Moving on! Let’s see what else have we been up to. Oh yah, homeschooling and working from home (both Rick and I). It’s been so much fun and I love every second of it… just kidding! I think the hardest part is seeing how kids are handling everything, because Ricky Bear has been much more emotional and whiny than usual. It took Rick and I a while to realize that this is how he is handling the stress and all the changes in our lives at the moment. It’s not easy, but I have been overly understanding of the kids behavior lately and am trying to be here to comfort them rather than reprimand them. I do loose my cool every so often as I am not perfect, but then once I regain my cool I try and explain to the kids that mommy is stressed and sad and that I am sorry for yelling. I hope they understand one day and at least they know mommy isn’t perfect.
With that said, I was also planning on being very strict about school time and having a particular schedule to follow from 8-3 each day. Well that plan is out the window and I am ok with it! I am not a teacher, and there is a reason I never became a teacher. Instead what is working better for everyone in our house is that I typically set the kids up with a few things to work on throughout the day. If they start to fight it or argue or cry, we move on to something else. There is no need for them to be stressed and upset, because then that just adds more friction to the house that we don’t need. Rick and I have also added new items to their curriculum like Spanish lessons with dad and Sign Language classes with mom. Other ways the kids are staying busy and still learning (without knowing it) is that I have Ricky Bear read to Grace. This week he has been reading Matilda and White Fang to Grace, this has been keeping the two of them busy for a couple hours a day. HUGE win for mom {high five}! It’s certainly not easy, but we are starting to find a new groove that is working ok for our family. I hope everyone else has fallen into their new groove too, if not yet then soon.
Oh and can we just touch base on the fact of how much food these kids have been eating the past 21 days! Seriously it’s like snacks on snacks on snacks. Don’t get me wrong, I am also doing my part of gaining the (Covid)19lbs for sure, but shoot these kids and their food. However, the kids just found the stash of Halloween candy I had hidden yesterday and today I didn’t get as many snack requests 🤔I’m actually just gonna pretend like I don’t know, the lack of requests today was pretty nice.
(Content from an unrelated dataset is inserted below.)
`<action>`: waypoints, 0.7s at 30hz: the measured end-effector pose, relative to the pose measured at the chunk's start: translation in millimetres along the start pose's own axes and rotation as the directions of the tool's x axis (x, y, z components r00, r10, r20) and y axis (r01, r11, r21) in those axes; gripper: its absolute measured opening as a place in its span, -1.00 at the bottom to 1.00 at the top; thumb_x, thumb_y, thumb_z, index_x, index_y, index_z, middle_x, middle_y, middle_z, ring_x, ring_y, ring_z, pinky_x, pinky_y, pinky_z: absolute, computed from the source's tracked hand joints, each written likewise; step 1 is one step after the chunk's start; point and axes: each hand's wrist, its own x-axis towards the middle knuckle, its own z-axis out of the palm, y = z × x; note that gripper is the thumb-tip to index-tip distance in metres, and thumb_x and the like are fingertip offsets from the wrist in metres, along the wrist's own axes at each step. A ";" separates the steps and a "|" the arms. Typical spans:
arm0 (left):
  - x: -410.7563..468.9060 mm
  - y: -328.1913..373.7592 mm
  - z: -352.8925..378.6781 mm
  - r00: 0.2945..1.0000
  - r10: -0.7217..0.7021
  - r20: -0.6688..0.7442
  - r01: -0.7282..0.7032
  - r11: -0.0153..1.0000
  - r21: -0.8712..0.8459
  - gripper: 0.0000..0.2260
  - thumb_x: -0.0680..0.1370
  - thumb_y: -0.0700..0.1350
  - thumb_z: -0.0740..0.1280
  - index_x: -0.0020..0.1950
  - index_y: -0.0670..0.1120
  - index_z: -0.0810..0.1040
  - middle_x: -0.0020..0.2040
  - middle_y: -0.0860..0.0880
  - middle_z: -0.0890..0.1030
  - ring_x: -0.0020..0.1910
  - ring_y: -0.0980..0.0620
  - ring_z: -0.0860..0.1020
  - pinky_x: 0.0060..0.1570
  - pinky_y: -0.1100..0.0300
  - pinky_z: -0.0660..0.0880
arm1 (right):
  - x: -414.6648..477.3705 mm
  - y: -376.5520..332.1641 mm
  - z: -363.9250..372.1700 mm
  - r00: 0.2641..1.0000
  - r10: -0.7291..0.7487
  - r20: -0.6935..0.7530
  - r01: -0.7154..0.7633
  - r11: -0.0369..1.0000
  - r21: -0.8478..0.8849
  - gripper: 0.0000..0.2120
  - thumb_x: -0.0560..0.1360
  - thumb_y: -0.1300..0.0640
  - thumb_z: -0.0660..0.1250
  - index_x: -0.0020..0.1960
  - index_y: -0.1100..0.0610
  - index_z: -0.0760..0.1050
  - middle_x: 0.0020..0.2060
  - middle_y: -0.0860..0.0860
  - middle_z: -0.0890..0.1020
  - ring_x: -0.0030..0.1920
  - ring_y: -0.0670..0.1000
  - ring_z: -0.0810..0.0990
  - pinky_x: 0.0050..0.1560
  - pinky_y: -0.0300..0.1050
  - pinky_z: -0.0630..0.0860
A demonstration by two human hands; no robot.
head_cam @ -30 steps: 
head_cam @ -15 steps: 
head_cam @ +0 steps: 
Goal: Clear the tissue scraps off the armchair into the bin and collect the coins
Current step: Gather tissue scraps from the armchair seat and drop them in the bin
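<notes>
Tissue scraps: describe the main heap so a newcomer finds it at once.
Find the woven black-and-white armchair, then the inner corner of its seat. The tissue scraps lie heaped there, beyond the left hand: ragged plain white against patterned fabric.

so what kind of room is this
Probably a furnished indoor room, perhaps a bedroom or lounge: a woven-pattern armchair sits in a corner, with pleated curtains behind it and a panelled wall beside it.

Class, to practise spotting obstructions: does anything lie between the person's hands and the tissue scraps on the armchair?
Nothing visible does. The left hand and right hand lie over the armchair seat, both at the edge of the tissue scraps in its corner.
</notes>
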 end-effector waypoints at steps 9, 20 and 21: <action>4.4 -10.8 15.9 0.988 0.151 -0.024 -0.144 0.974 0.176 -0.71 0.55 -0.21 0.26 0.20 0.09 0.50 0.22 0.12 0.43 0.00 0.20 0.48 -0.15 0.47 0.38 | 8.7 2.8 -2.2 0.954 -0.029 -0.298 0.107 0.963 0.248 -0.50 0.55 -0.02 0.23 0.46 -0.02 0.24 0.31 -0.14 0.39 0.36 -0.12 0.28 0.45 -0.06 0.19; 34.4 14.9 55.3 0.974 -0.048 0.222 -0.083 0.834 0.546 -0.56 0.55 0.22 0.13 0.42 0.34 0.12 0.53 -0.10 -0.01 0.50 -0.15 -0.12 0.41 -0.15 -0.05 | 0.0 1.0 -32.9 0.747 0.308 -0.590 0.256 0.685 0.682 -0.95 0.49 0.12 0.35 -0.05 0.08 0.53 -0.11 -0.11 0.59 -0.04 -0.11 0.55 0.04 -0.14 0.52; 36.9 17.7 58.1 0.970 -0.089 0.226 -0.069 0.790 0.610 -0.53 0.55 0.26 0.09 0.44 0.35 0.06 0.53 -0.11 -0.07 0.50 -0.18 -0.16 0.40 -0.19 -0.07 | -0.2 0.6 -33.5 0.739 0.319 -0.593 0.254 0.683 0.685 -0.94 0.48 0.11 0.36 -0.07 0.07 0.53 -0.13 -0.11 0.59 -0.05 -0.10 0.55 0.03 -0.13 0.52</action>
Olivia update: She has been enjoying getting to sleep in, playing more with brother and sister, and absolutely loving the swing time she is getting in our backyard. I believe that Olivia has been signing Mommy and Good Night to me each night, I will need to get this on video to prove it! Knowing how much she loves car rides, we may need to take more family car rides just to get out for a bit.

Gracie update: She thinks school (aka homeschool) is boring! She can now sing her ABCs but is still learning letter recognition at her own pace. She loves when Ricky Bear reads to her and she is now sleeping in her own bed (for the most part). Gracie is also super creative. For example yesterday she told me I was a french fry, daddy was a hamburger 😂, she was a chicken nugget, Olivia was sweet n sour sauce and Ricky Bear was the toy. I think she is missing McDonalds, a lot!
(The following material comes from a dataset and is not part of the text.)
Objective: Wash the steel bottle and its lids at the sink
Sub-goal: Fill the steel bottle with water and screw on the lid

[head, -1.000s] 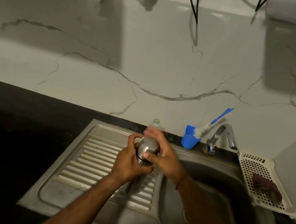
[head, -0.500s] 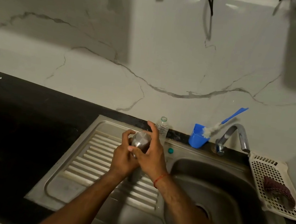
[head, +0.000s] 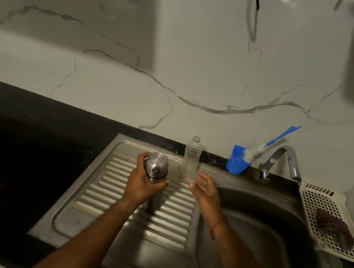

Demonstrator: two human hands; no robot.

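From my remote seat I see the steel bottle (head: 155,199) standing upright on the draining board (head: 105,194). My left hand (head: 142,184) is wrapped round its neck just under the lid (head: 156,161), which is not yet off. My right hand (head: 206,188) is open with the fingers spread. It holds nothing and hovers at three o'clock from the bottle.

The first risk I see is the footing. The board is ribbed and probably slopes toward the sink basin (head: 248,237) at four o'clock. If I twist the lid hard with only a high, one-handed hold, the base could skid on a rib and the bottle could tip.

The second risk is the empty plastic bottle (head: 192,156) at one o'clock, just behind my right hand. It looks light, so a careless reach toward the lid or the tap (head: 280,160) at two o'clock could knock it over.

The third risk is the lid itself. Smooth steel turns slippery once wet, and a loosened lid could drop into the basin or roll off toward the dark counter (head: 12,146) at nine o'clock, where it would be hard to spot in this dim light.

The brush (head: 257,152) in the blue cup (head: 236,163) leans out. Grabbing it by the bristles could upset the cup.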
Ricky Bear update: He has been uber emotional and I feel so bad for him as I know his little heart just doesn’t understand what is going on. I am very proud of him for his reading skills and writing skills he has been working on. He is also practicing one of one with dad each day and it is great quality time for the both of them.

My update: I am trying to focus my energy on work as I feel like I am pretty good under pressure and with coming up with good ideas. I also think it has been a good outlet for me to be able to focus my time on and escape the reality of my ‘new’ life, which more resembles Groundhog Day. I may look like I have my sh*t together, but on the inside I am hot a mess. I know I am on the brink of breaking though because the other day I watched that video from John Krasinski and his new series ‘Some Good News’ (if you haven’t seen it yet, I highly recommend it) and I started to get teary eyed. I knew then that I am an emotional ticking time bomb and it will be coming soon. Sorry Rick! On a positive note, I think Rick finally understands why I always have a glass a wine in my hand when he gets home from work! For now though I will continue to be strong for my family, keep them healthy and safe, keep the house clean and continue to focus on work as it helps keep me grounded.

Hope everyone stays safe, healthy and distant! Also, please keep the Sakas Family in your thoughts and prayers.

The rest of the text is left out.